Description of problem: C & U collection on the basis of tags was enabled, vim_performance_tag_values is growing too much. Version-Release number of selected component (if applicable): 5.7.3.2 How reproducible: In customer environment Steps to Reproduce: 1. 2. 3. Actual results: Expected results: Additional info: as an emergency measure customer switched off the C& U collector role to stop db growth. the vim_performance_tag_values table size is 100 GB now
Created attachment 1354213 [details] vim_performance_tag_values purge tool The table "vim_performance_tag_values" is used for grouping metrics by managed tag categories and tags for reporting purposes. The categories and tags that are rolled up to this tables is configurable for each category and is off by default for all categories. This table can grow very large very quickly if it is enabled for many categories and there are many objects for which metrics are being collected. The recommendation would be to disable this feature for any categories where is is not absolutely necessary.

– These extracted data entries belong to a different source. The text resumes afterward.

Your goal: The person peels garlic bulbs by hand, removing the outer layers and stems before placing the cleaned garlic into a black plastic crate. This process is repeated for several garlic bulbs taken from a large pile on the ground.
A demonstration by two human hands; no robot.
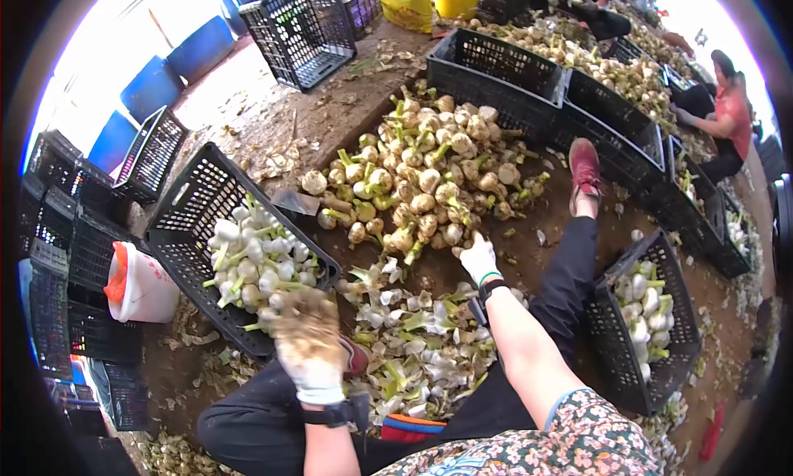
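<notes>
head view: right hand (479, 257) nearer bulb pile (421, 178), pile just ahead of grip; left hand (310, 348) blurred beside crate (182, 216); cannot tell either grip's state.

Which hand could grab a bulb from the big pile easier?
Probably the right hand: it is stretched forward at the near edge of the pile of bulbs. The left hand is blurred, back beside the black crate, farther from the pile.
</notes>
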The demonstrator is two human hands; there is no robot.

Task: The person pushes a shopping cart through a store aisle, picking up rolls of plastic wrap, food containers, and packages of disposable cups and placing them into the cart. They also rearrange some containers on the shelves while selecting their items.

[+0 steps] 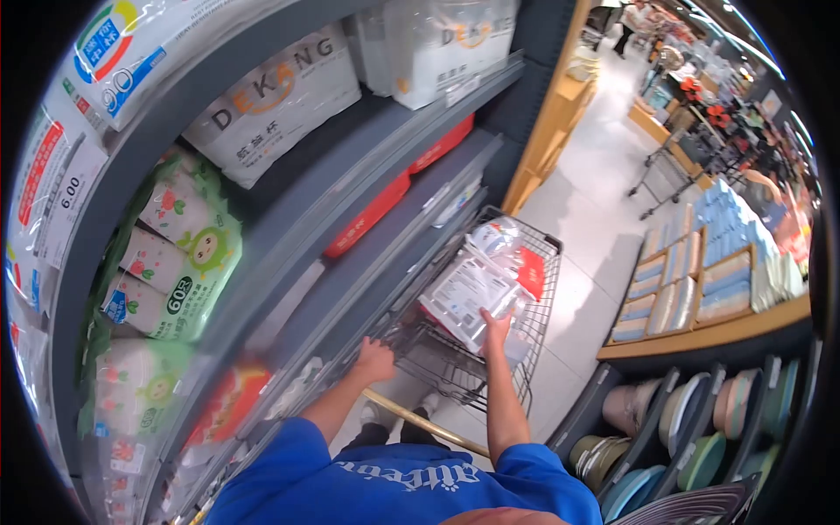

Disabling can be done under region level configuration managed tag categories UI by setting "Capture C & U Data" to false for each category where is has been enabled. After disabling all of the desired categories, the attached script should be run to purge the existing rolled up tag data for the categories that were disabled. This should reclaim the space in the DB. This is a replacement for the current file at /var/www/miq/vmdb/tools/purge_orphaned_tag_values.rb Running this file with no options will purge rows from the vim_performance_tag_values table which no longer have a corresponding metric. This new version adds an option to remove rows which map to a tag category which is no longer set to collect data from metrics. These rows could still be used in reports (as their metrics likely still exist), but if the C&U collection was enabled for many tags by mistake, this is how you can remove some of the data which would accumulate in this table. To delete both types of rows you can run the following from the vmdb directory: `tools/purge_orphaned_tag_values.rb --purge-disabled-tag-values`
On which appliance role should we executed this script? We have 3 appliances, console one for UI, CU one for CU, automation one for automation?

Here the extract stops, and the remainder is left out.